Whilst we are seeing increased usage of stablecoins, it is worth looking at the incentives for those issuing them.
Source: The Block
It is important to remember that historically speaking, whoever is issuing a currency has some benefits.
Historically, this was called seigniorage (which comes from Seigneur, the French word for lord), which is the difference between the face value of the money and the cost to issue it.
For example, if it costs 5 cents to produce a 1 dollar note, then the issuing entity is making 95 cents of seigniorage on each $1 banknote.
The same principle applies for central banks when it comes to the treasury bills that they issue.
Along with governments, commercial banks play a big role in modern finance and economics, as they are able to create money (by generating loans for example) with deposits that they hold via the principle of fractional reserve banking, which is the system in which only a fraction of bank deposits are backed by actual cash on hand and available for withdrawal.
The reality with stablecoins, meanwhile, is much simpler.
Whilst issuing stablecoins can be a fun activity, an entity would only do so if there are clear benefits, including generating revenues, from that activity.
Stablecoin issuers generate revenues through two main actions.
First, there is short term investing in safe assets like treasuries and money market funds.
A stablecoin issuer generally has the right to invest its reserves into very safe, liquid and short term investments.
Whilst the interest rate on such products is low (as is the risk), this can become quite lucrative for a stablecoin with large reserves.
Second are issuance and redemption fees.
A stablecoin issuer can charge a fee each time a token is issued (the issuer receives fiat and issues a token) or is redeemed (the issuer receives the token and provides fiat).
This can generate revenues for the issuer when there are lots of inflows or outflows from the fiat to the crypto ecosystems.
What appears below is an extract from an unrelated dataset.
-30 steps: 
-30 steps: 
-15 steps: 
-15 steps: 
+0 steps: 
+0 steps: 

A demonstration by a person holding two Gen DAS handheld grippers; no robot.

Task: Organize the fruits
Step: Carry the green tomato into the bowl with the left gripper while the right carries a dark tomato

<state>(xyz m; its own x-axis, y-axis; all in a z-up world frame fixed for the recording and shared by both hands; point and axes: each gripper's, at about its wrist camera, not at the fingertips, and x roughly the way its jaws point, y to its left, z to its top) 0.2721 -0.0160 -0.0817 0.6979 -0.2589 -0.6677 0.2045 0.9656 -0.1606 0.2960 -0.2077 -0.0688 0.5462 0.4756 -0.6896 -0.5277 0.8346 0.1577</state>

Also, such activity may be done by firms trying to arbitrage the price of a stablecoin with the value of their underlying fiat currency.
For example, in the event that a 1 US dollar stablecoin is trading at 99.8 cents, someone can buy that stablecoin and return it to the issuer in order to receive its $1 in fiat.
However, the arbitrage opportunity must be worth it.
For example, the popular stablecoin Tether charges a fee of 0.1% of the issuance or redemption of stablecoins and charges a US$150 verification fee.
There are also other activities that may take place, like market making, but short term investing and issuance and redemption fees are generally the primary sources of revenue for any issuer.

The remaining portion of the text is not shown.